ObjectiveTo systematically review the accuracy of T-cell receptor excision circles (TRECs) in screening newborns for severe combined immunodeficiency (SCID). MethodsThe PubMed, EMbase, Cochrane Library, Web of Science, CBM, WanFang Data and CNKI databases were electronically searched to collect the diagnostic accuracy studies related to the objects from inception to October 26, 2022. Two reviewers independently screened the literature, extracted data, and assessed the risk of bias of the included studies using the QUADAS-2 scale.
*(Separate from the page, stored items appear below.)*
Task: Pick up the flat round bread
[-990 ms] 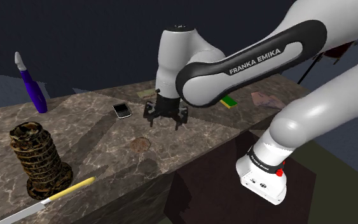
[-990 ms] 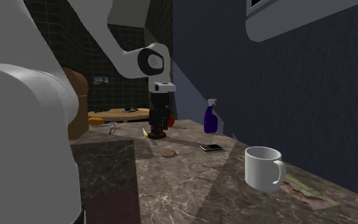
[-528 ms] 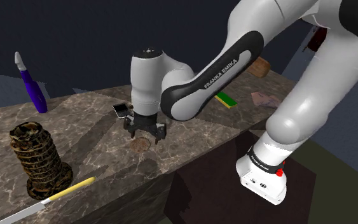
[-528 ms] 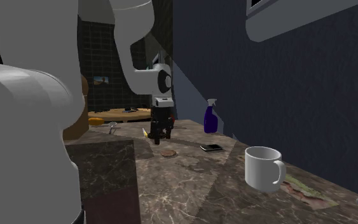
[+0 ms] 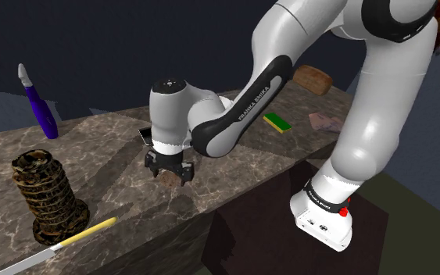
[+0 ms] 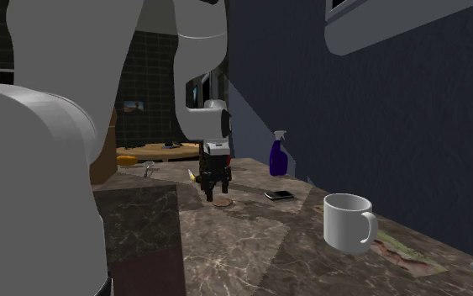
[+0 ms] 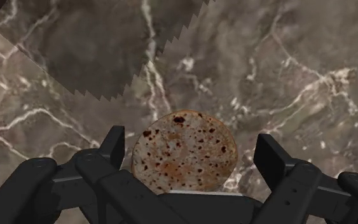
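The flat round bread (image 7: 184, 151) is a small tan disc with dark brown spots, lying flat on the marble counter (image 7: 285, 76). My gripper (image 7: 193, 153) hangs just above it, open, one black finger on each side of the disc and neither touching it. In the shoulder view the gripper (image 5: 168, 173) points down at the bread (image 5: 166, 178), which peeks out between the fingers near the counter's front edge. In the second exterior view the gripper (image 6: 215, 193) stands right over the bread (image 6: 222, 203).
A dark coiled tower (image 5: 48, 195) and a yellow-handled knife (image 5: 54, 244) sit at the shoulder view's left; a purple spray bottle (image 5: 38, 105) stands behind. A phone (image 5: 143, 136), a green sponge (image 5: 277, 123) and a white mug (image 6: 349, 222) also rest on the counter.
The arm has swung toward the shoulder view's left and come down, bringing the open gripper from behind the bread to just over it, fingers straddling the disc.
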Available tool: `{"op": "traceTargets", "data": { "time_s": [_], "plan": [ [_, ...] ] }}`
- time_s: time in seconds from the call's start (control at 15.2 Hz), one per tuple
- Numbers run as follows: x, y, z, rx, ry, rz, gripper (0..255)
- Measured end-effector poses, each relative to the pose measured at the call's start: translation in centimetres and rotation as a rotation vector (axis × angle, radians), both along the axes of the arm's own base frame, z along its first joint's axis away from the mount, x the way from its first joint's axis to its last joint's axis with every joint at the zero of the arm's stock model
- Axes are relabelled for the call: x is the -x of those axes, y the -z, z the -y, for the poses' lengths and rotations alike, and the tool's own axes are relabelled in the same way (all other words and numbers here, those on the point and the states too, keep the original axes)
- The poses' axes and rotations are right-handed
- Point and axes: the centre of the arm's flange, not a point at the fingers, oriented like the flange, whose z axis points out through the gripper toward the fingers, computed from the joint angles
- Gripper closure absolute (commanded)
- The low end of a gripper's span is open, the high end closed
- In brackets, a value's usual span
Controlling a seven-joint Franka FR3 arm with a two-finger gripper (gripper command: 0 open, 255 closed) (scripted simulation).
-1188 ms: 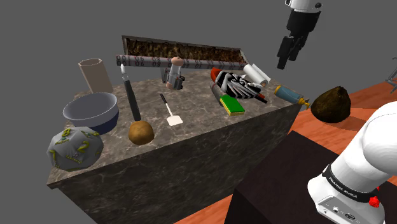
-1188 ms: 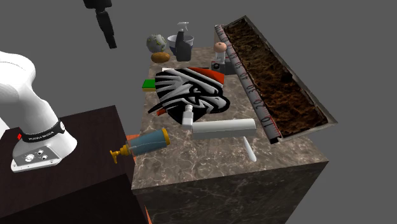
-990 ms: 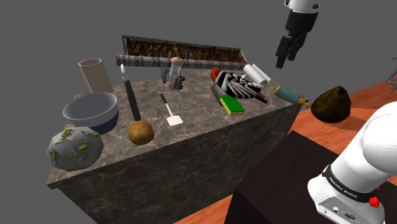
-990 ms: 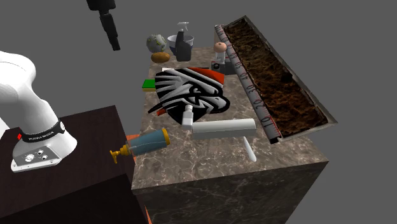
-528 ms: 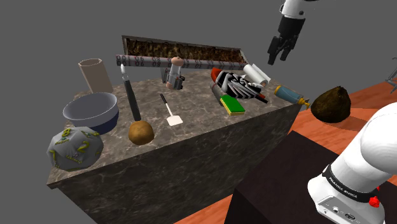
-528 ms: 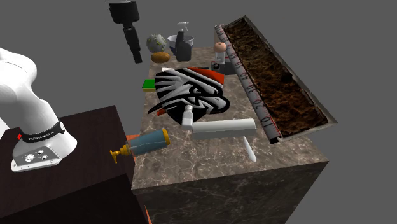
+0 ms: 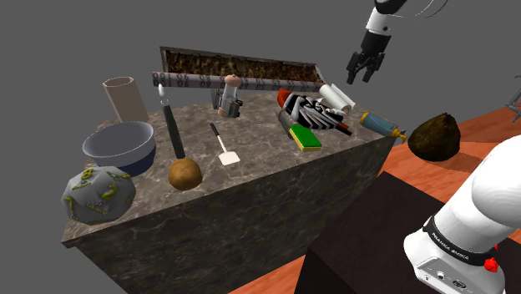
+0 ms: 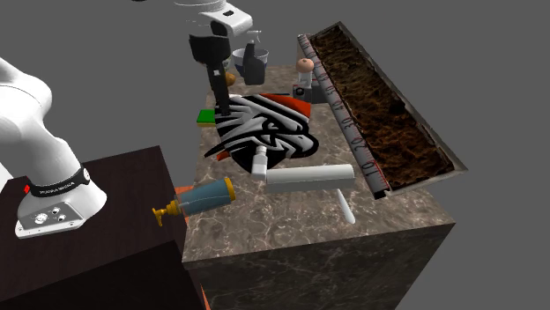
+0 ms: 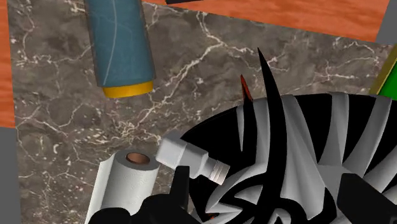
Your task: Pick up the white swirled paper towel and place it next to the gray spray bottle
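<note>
The white paper towel roll (image 8: 308, 179) lies on its side near the marble counter's end, next to the planter; it also shows as the roll (image 7: 338, 98) and, end-on, as the roll (image 9: 124, 181). My black gripper (image 7: 361, 72) hangs open in the air above that end of the counter, holding nothing; in the second exterior view the gripper (image 8: 220, 101) hovers over the edge of a black-and-white patterned object (image 8: 264, 128). The dark grey spray bottle (image 8: 256, 60) with a white trigger stands upright at the far end, beside the bowl; the bottle (image 7: 172, 125) looks thin in the shoulder view.
A blue tube (image 8: 201, 195) with a yellow collar lies at the counter's edge. A small white bottle (image 9: 191, 158) rests beside the roll. A green sponge (image 7: 306, 138), spatula (image 7: 224, 146), bowl (image 7: 119, 146), brown ball (image 7: 184, 174) and soil-filled planter (image 8: 379, 97) share the counter (image 8: 291, 225).
The gripper has come down and moved to the shoulder view's left, from beside the counter to above its end near the patterned object. Nothing on the counter has moved.
</note>
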Motion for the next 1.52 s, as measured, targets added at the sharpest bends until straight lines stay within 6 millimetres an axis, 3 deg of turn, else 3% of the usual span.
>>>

Meta-analysis was performed using Stata 15.0 and Meta-Disc 1.4 software. ResultsA total of 18 studies involving 6 243 718 neonates were included. The results of meta-analysis showed that the pooled sensitivity (SEN), specificity (SPE), positive likelihood ratio (PLR), negative likelihood ratio (NLR), and diagnosis odds ratio (DOR) were 0.97 (95%CI 0.92 to 0.99), 1.00 (95%CI 1.00 to 1.00), 1447.05 (95%CI 528.49 to 3962.11), 0.13 (95%CI 0.08 to 0.22) and 11698.21 (95%CI 2853.44 to 47958.98), respectively. The area under the summary receiver operating characteristic curve (SROC) was 0.97. ConclusionThe application of TRECs in screening neonatal SCID has high accuracy, which is helpful for early diagnosis of SCID. Due to the limited quality and quantity of the included studies, more high-quality studies are needed to verify the above conclusion.